Welcome to Minnesota, home of the nation's most restrictive, least accessible, most expensive, least profitable medical marijuana program.

Now America's most confusing and least intoxicating source of recreational edibles.

The Indeed Brewing Co. in Minneapolis is preparing to debut a new cannabis-infused seltzer next month. Despite what happened the last time.

"We tiptoed into this space back in 2019," said Indeed CEO Tom Whisenand.

Ever since the 2018 Farm Bill added hemp to the list of legitimate American crops, businesses have rushed to find new uses for this useful little cannabis strain. Indeed brewed up Lull, a nonalcoholic seltzer infused with 5 milligrams of CBD, a nonintoxicating hemp extract.

"People really enjoyed it," Whisenand said. But CBD was a regulatory gray area in Minnesota, and when regulators looked at Lull, they didn't like what they saw.

"We stopped making it," Whisenand said, "because the state was very explicit in a letter to us, that it was not compliant with Minnesota law."

The same legal gray area has been hanging over Minnesota hemp farmers. When the state launched an industrial hemp pilot program, the state Department of Agriculture needed a waiver from the federal Drug Enforcement Administration before it could import hemp seeds.

"Regulatory uncertainty stifles innovation," said Dave Ladd, president of the Minnesota Industrial Hemp Association.

Despite the legal uncertainty, his members are building markets for their product — food, fibers, building materials, seltzer ingredients. Now they are studying the new state law and filling Ladd's e-mail with the same question, over and over: "What does this mean?"

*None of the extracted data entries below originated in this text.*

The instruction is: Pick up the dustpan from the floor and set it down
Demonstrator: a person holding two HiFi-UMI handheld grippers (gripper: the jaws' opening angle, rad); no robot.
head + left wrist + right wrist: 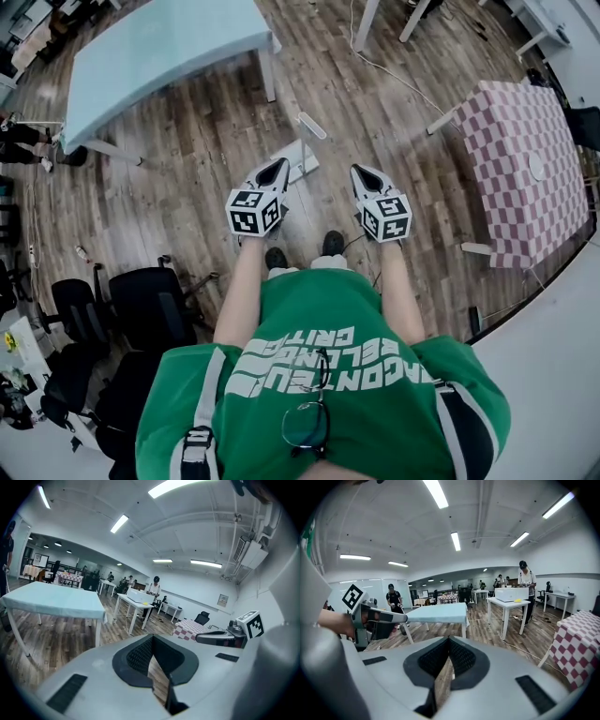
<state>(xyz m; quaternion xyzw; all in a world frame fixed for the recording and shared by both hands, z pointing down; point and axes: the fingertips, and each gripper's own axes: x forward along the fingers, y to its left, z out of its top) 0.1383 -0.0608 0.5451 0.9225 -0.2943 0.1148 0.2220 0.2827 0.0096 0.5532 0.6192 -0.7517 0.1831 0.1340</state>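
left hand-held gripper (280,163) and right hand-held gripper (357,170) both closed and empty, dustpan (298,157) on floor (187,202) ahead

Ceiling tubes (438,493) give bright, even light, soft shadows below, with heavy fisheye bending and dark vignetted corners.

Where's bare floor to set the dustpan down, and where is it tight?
Bare wood floor lies between the light blue table and the black office chairs, and between the grey dustpan and the pink-checked table. Crowded: the chairs at lower left, a white cable ahead.
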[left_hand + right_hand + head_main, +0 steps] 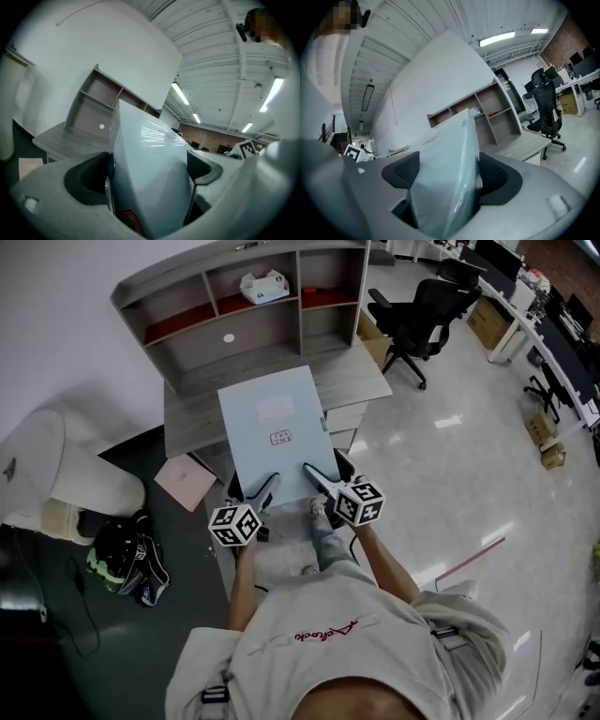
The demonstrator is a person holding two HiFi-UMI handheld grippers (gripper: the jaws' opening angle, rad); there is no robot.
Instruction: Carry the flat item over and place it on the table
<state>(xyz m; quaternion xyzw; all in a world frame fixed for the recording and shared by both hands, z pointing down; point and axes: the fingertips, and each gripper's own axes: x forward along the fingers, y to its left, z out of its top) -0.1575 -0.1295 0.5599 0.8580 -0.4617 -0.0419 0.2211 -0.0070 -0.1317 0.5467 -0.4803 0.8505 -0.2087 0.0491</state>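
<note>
Flat item (275,430) – pale blue-white packet with a white label and a small red stamp – held in the air on the near side of the desk (361,381); in the head view its far edge overlaps the desk top. Both tools grip its near edge. Left gripper (251,491) clamped on the near-left corner; the left gripper view shows the sheet wedged between the dark pads (104,172). Right gripper (328,474) clamped on the near-right corner; in the right gripper view the packet (451,140) is pinched on both sides. Hutch (234,324) stands at the desk's back, with a white box (263,285) on its upper shelf. Office chair (424,313) right of the desk; pink board (186,481) on the floor at the desk's left front – well apart from the packet.
</note>
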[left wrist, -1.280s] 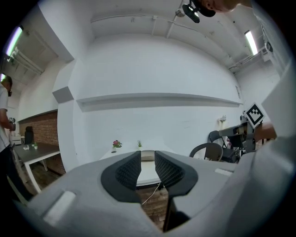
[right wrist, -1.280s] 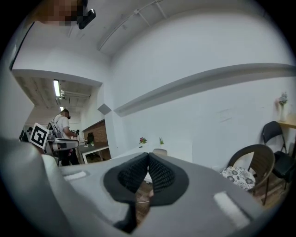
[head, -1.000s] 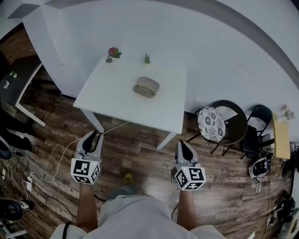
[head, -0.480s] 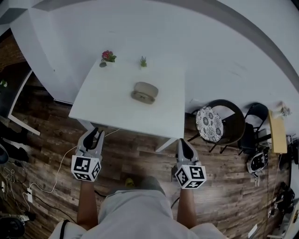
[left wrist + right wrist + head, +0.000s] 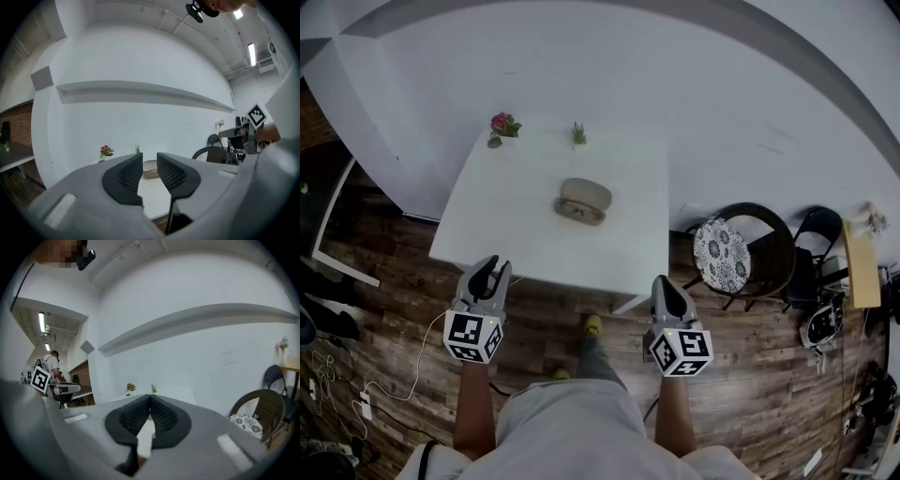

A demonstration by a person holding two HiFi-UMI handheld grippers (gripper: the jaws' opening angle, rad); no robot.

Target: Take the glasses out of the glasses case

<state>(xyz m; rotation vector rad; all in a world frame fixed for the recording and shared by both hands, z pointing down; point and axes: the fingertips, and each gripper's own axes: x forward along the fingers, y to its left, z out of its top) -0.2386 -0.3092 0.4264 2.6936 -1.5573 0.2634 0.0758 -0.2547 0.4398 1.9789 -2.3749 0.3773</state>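
Observation:
A beige glasses case [image 5: 583,200] lies open on the white table [image 5: 516,225], with dark glasses showing at its near edge. In the left gripper view the case [image 5: 150,169] sits far ahead, seen through the gap between the jaws. My left gripper [image 5: 488,271] hangs open just short of the table's near left edge, holding nothing. My right gripper [image 5: 664,290] is shut and empty, over the floor by the table's near right corner. Its tips [image 5: 150,398] meet in the right gripper view.
A pink flower pot [image 5: 500,127] and a small green plant [image 5: 578,134] stand at the table's far edge by the white wall. A round chair with a patterned cushion [image 5: 724,251] and a black folding chair [image 5: 814,253] are to the right. A white cable [image 5: 420,323] trails on the wood floor.
The person has stepped toward the table, so it now lies nearer both grippers. The left gripper has reached the table's near edge. Both grippers keep their states.

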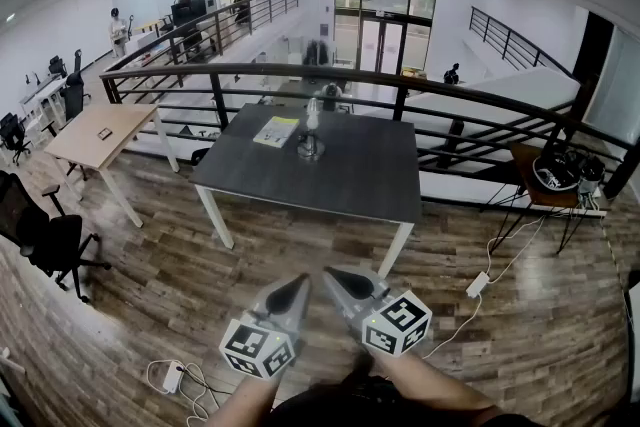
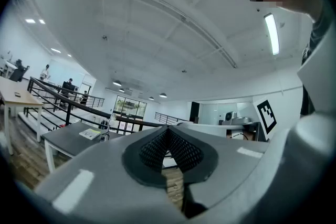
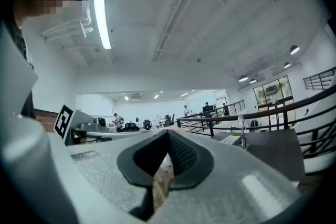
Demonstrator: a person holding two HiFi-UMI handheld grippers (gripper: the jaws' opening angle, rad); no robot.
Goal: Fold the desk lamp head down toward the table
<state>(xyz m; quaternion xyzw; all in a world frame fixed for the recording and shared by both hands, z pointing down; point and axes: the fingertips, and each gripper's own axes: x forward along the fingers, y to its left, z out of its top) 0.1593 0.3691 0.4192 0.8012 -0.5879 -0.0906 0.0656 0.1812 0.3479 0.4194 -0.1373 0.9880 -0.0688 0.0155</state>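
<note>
The desk lamp (image 1: 310,129) stands upright near the far edge of the dark table (image 1: 340,175), its pale head raised on a thin stem. It is small and far off in the left gripper view (image 2: 108,124) and in the right gripper view (image 3: 242,127). My left gripper (image 1: 298,281) and right gripper (image 1: 333,273) hang side by side over the wooden floor, well short of the table. Both point level toward it. The left gripper (image 2: 168,129) has its tips together with nothing between them, and so does the right gripper (image 3: 168,132).
A yellow-green booklet (image 1: 276,131) lies left of the lamp. A black railing (image 1: 300,75) runs behind the table. A light wooden desk (image 1: 100,135) and black office chairs (image 1: 45,240) stand at the left. Cables (image 1: 180,377) and a power adapter (image 1: 476,285) lie on the floor.
</note>
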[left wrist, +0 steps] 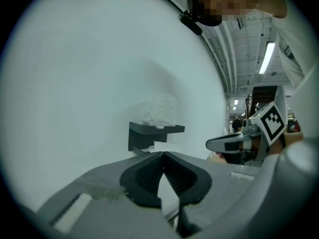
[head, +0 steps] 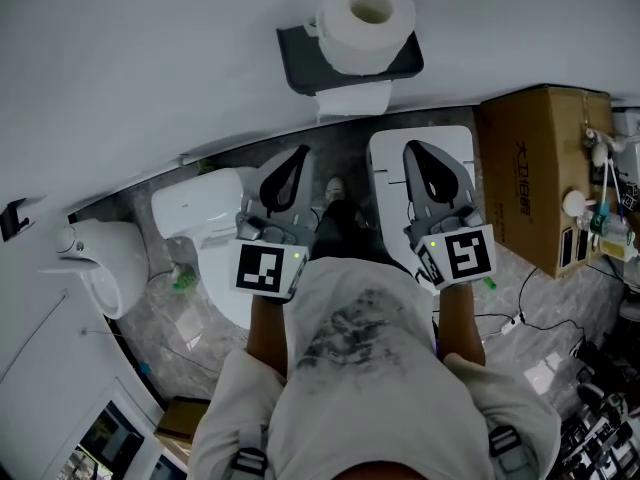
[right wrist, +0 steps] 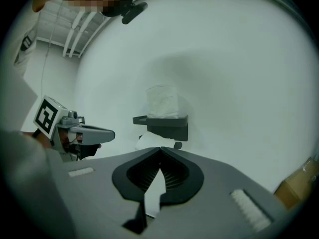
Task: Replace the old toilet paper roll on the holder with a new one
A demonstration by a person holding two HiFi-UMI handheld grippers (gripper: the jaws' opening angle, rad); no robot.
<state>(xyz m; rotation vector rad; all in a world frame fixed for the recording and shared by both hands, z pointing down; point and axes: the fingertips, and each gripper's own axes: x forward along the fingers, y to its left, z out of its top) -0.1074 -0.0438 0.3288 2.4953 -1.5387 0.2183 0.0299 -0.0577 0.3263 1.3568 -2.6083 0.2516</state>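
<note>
Left gripper (head: 292, 166) and right gripper (head: 422, 160), jaws together and empty, face the dark grey wall-mounted holder (head: 296, 63).
The white toilet paper roll (head: 366, 16) stands on its shelf at upper centre, with a paper tail hanging below. Both grippers are well short of it; I'd part one's jaws wide before reaching and come in level.

Viewed steeply from above by the head camera, the dark grey wall-mounted holder (head: 300, 63) is faced level, from nearby, by both gripper views.
</note>
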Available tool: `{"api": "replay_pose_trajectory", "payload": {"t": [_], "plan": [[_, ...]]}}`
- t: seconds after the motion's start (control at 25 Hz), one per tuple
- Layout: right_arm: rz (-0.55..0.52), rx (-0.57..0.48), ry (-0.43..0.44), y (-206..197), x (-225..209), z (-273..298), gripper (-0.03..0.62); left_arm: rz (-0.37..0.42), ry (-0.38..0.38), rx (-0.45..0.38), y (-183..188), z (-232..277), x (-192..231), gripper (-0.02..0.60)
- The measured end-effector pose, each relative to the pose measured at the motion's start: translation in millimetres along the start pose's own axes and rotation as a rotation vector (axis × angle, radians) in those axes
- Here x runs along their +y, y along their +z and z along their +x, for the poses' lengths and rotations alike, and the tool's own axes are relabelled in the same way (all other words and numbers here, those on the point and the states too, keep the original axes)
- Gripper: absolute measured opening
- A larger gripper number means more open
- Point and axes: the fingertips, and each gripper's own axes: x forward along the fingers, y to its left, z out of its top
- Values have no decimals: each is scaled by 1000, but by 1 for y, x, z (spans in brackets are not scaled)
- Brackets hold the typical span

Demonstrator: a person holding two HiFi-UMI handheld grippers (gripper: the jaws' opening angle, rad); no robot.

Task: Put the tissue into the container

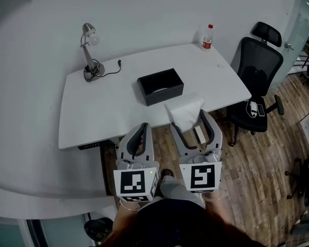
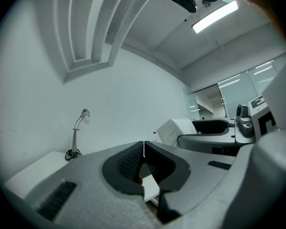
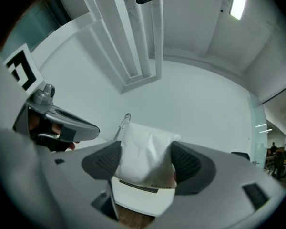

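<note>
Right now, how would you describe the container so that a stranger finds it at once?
Look at the white table. Near its middle, between the lamp on the left and the bottle at the far right corner, sits the container. It is the only black, open-topped box there.

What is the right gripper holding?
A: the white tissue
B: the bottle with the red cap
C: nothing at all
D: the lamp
A: in the right gripper view, the two jaws of the right gripper press on the white tissue from both sides.
</note>
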Motion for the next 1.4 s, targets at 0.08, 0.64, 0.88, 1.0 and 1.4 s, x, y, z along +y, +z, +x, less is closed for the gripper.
{"api": "replay_pose_trajectory", "payload": {"t": [0.08,0.64,0.88,1.0,1.4], "plan": [[-5,0,3,-1,-3,9,348,4,1,0,0,9,4,28],[-8,14,41,-9,-18,70,347,25,6,20,1,67,28,28],[4,10,60,-15,-26,99,347,28,18,23,0,93,36,28],[7,11,72,-19,-31,112,345,28,29,22,0,105,40,28],[21,25,135,-36,-44,152,345,25,86,36,-6,141,52,28]]}}
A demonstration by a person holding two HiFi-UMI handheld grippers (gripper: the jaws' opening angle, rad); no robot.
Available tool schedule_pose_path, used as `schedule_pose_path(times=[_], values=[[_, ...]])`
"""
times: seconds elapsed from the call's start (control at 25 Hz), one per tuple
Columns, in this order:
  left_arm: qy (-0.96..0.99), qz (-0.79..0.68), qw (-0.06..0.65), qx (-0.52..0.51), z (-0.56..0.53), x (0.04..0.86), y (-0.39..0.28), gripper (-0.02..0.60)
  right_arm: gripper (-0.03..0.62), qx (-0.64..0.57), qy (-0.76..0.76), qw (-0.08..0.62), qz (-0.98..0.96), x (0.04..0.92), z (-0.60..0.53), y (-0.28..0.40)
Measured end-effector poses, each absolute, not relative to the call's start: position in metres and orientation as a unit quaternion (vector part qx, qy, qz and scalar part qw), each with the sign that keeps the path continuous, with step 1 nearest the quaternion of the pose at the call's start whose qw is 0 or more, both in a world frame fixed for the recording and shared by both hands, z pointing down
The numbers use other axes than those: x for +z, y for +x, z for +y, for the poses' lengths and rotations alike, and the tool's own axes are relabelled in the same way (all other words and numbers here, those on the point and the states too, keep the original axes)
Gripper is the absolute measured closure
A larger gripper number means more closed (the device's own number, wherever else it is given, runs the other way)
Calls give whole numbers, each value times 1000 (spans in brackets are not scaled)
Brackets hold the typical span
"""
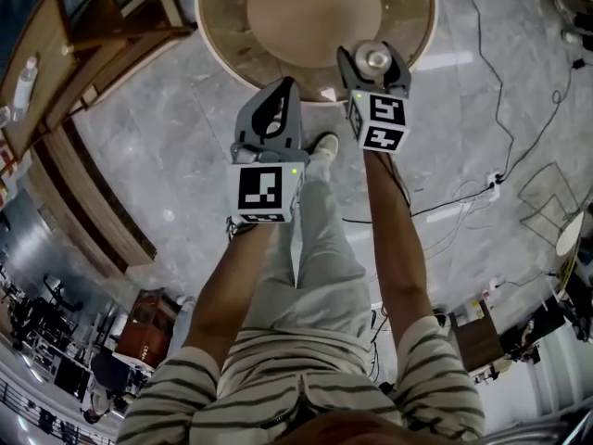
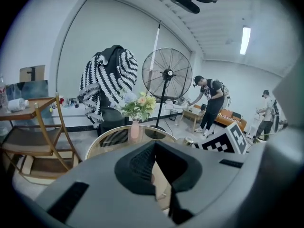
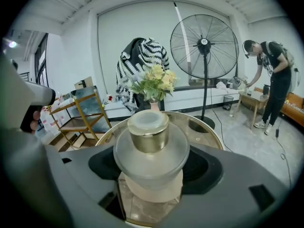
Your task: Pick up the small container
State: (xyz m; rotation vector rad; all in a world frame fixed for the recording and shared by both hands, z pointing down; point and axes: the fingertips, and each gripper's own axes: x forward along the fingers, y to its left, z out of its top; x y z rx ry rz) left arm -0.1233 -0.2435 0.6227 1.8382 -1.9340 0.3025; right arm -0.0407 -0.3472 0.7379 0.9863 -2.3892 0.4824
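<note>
The small container (image 3: pixel 150 146) is a frosted jar with a gold cap. It sits between the jaws of my right gripper (image 3: pixel 151 156), which close on its wide body. In the head view the small container (image 1: pixel 376 59) and right gripper (image 1: pixel 374 63) are over the near edge of the round table (image 1: pixel 222 26). My left gripper (image 1: pixel 281 95) hovers just off the table's front rim with its jaws together and nothing in them. In the left gripper view the left gripper (image 2: pixel 155 151) shows its black pads meeting.
A vase of flowers (image 3: pixel 154 87) stands at the table's far side. A wooden shelf (image 1: pixel 83 44) is to the left, a standing fan (image 3: pixel 204 46) behind. Cables (image 1: pixel 482 193) run over the floor on the right. People (image 2: pixel 209 103) stand far back.
</note>
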Motion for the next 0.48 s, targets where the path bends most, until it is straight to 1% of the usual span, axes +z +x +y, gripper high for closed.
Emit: schedule_pose_path(times=[0.48], values=[[666, -715, 190, 98, -225, 536, -133, 580, 249, 155, 358, 207, -897, 610, -329, -55]])
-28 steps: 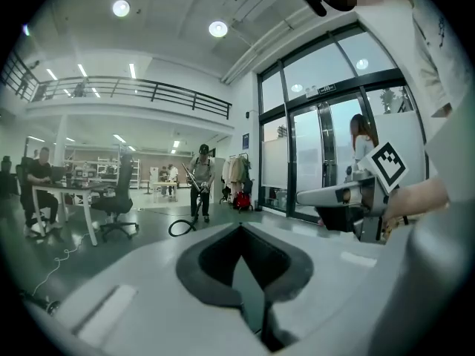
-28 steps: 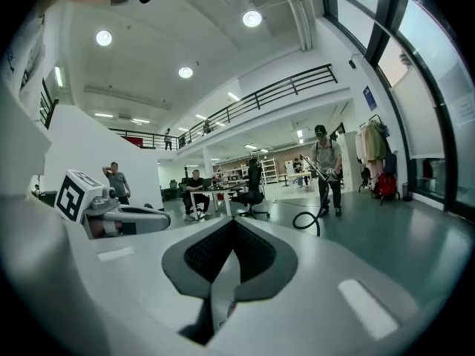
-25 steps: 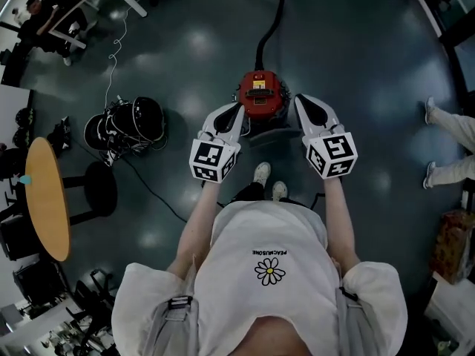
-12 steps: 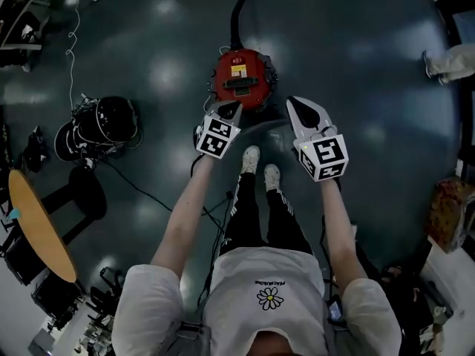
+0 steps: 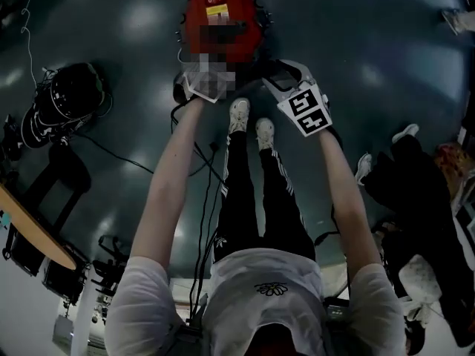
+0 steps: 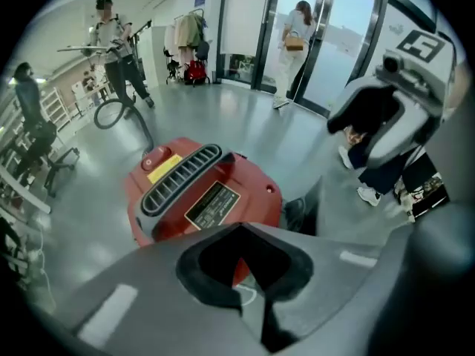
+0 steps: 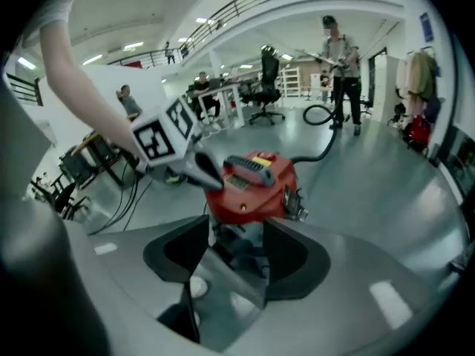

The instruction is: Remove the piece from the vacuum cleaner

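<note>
- Right, the vacuum cleaner (image 5: 241, 10) sits on the floor (image 5: 371, 43) just ahead of your shoes (image 5: 239, 115), red body (image 6: 256, 180) on top.
- The right tongs (image 7: 236, 221) have just been opening. They stand apart now, and the dark lower section (image 7: 239, 249) under the red body shows in the gap. The pads aren't pressing on it, so nothing is held.
- The left tongs (image 6: 241, 230) are together at the tips with nothing between them. They're close beside the red body; I can't tell if they touch it.
- My read: the dark lower section is the piece to come off, but its catch isn't visible from here. Find the latch or seam before you pull.
- Square the right tongs on it so both pads land flat, and close fully before you load it.
- Use the left tongs as a brace: press the closed tips down on the red body so the machine doesn't roll or tip toward you.
- Pull along the piece's own release line, not sideways. It likely binds if skewed.
- Mind the cable (image 5: 122, 154) on the floor to your left and the hose (image 7: 318, 151) behind the body.
</note>
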### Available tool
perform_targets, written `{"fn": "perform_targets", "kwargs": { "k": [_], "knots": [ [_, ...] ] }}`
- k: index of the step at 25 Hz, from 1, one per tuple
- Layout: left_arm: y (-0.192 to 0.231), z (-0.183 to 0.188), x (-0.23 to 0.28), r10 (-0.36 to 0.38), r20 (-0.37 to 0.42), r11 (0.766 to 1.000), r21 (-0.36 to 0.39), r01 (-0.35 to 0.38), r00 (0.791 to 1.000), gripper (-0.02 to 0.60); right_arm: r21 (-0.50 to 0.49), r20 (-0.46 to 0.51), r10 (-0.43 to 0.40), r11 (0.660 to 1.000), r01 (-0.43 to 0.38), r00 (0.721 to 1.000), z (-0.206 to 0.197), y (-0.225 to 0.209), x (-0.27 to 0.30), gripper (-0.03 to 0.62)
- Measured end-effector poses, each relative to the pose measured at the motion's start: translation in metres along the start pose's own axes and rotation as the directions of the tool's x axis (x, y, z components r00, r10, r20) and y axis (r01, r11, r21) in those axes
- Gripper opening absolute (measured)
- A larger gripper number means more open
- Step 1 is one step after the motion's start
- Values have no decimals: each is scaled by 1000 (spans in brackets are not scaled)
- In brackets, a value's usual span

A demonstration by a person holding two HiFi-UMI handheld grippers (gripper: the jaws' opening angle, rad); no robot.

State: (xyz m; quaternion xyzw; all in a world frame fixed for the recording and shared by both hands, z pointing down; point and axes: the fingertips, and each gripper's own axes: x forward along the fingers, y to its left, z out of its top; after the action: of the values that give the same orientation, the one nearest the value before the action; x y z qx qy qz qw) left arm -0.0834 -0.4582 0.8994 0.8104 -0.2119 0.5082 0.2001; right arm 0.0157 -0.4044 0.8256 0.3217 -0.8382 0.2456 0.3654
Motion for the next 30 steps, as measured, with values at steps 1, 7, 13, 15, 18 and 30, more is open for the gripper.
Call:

At Indeed Brewing, it means Lull is coming back, along with a new seltzer offering — Two Good — a nonalcoholic seltzer with 2 milligrams of CBD and 2 milligrams of hemp-derived THC. It will be available in the taproom and in cans to go.

Federal law still classifies cannabis as a dangerous narcotic with no legitimate use, even though 37 states have medical marijuana programs and 19 – not including Minnesota — have legalized its recreational use.

Since the law changed faster than state regulations, the brewery has had to figure out on its own how and where it would serve the THC seltzer, how it would monitor patrons to make sure no one was over-served, and whether it needed extra insurance to cover this new venture.

The extra effort – and extra uncertainty – was worth it, Whisenand said. Young adults are drinking less beer these days. Indeed has responded by offering hard seltzer, hop water, hard kombucha, cannabis in a can.

"Having a positive beer experience isn't about getting drunk, or only drinking the hoppiest IPA there is," he said. "Indeed is looking forward. We're just trying to proceed cautiously and prudently."

Minnesota cannabis dispensaries are looking forward to Aug. 1, when they can begin offering edibles to patients who may have trouble tolerating other cannabis products.

"It will probably dramatically reduce — or reduce to some extent — our edible sales," said Kingsley, who is hoping the meticulous work his labs put into testing and developing the new lines of medical edibles will appeal to patients more than gas station gummies.